Farrant's modus operandi has always been to set into motion a circular set of circumstances and then step back as it gathers momentum under the steam of others who buy into it. Those contributing to the Symposium are some of these others who, wittingly or not, have entered into a pact with Farrant. The reward is publicity for what ever it is they want to be disseminated. Even though a pagan/witchcraft/occult bias can influence the more naive, it is largely the desire to step onto a publicity bandwagon which draws these people towards Farrant. What else could it be? You would have to be exceptionally dim to actually believe his paranormal claims, which he revises and contradicts from one year to the next.

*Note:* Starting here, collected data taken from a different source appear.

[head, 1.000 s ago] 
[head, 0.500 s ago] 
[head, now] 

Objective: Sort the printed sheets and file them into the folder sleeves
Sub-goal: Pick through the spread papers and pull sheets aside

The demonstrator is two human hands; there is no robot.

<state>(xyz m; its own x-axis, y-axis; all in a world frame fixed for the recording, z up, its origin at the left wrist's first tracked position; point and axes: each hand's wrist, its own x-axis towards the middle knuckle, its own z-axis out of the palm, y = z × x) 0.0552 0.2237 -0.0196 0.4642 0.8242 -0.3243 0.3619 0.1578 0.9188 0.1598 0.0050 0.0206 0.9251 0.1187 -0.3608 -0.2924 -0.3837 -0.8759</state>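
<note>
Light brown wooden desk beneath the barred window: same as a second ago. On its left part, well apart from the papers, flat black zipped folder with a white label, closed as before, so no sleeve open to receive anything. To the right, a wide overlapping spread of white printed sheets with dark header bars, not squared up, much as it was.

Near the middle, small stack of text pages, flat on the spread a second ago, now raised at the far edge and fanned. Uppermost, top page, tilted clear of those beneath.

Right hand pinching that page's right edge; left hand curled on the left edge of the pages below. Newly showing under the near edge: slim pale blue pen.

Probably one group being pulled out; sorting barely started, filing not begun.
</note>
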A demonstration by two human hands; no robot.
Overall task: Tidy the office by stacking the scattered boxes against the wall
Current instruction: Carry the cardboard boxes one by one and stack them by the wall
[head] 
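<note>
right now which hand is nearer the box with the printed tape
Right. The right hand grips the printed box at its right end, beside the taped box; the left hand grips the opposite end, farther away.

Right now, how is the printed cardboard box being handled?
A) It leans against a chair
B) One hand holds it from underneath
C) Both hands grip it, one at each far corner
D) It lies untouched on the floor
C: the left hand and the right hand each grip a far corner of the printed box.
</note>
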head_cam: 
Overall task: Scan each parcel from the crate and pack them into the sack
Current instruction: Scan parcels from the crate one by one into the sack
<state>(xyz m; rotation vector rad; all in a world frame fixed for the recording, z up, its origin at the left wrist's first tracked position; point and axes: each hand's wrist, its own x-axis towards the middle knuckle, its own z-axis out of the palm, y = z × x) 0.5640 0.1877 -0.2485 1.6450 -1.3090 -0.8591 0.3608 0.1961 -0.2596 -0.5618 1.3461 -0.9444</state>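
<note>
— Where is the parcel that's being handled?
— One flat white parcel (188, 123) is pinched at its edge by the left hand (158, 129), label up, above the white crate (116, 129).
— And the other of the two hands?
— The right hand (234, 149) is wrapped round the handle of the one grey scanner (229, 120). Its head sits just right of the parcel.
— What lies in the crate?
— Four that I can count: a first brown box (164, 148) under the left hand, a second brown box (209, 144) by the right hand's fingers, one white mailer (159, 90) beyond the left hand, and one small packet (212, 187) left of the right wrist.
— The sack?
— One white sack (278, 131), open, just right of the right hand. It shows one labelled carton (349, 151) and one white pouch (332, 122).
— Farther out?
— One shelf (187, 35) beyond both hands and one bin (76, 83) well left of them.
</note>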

Those seriously engaged in witchcraft or the occult found him an extreme embarrassment during the period prior to 1982 when Farrant claimed to be both a "high priest of witchcraft" and an occultist, but only in the sense that he emulated each in a theatrical way.
People are generally fascinated by the Highgate Vampire case, but some want to take their interest to another level. Seán Manchester, who wrote his book The Highgate Vampire thirty years ago, is definitely not a publicity-seeker, avoids generating unnecessary sensation, and certainly provides no merry-go-round for obsessives and attention-seekers to board. Also, those who have exploited or written about the case in a book of their own will get no mileage out of Seán Manchester in the publicity stakes. He helped Paul Adams as a favour to Peter Underwood who pulled out of the project (Written in Blood). That, at least, prevented the work being less inaccurate as it might otherwise have been, and, as Seán Manchester has noted, there was nothing malicious in Adams' book, even though the final manuscript arrived too late for crucial corrections to be made. Paul Adams eventually threw in his lot with Farrant largely because he wanted the sort of sensationalist attention for his product that Farrant appears on the surface to offer. Paul Adams was chosen to compère the Symposium.
Apparent straight away is the hostility every one of the invited contributors harbour towards Seán Manchester. Some, eg Farrant lackey Redmond McWilliams, stalk and troll Seán Manchester daily.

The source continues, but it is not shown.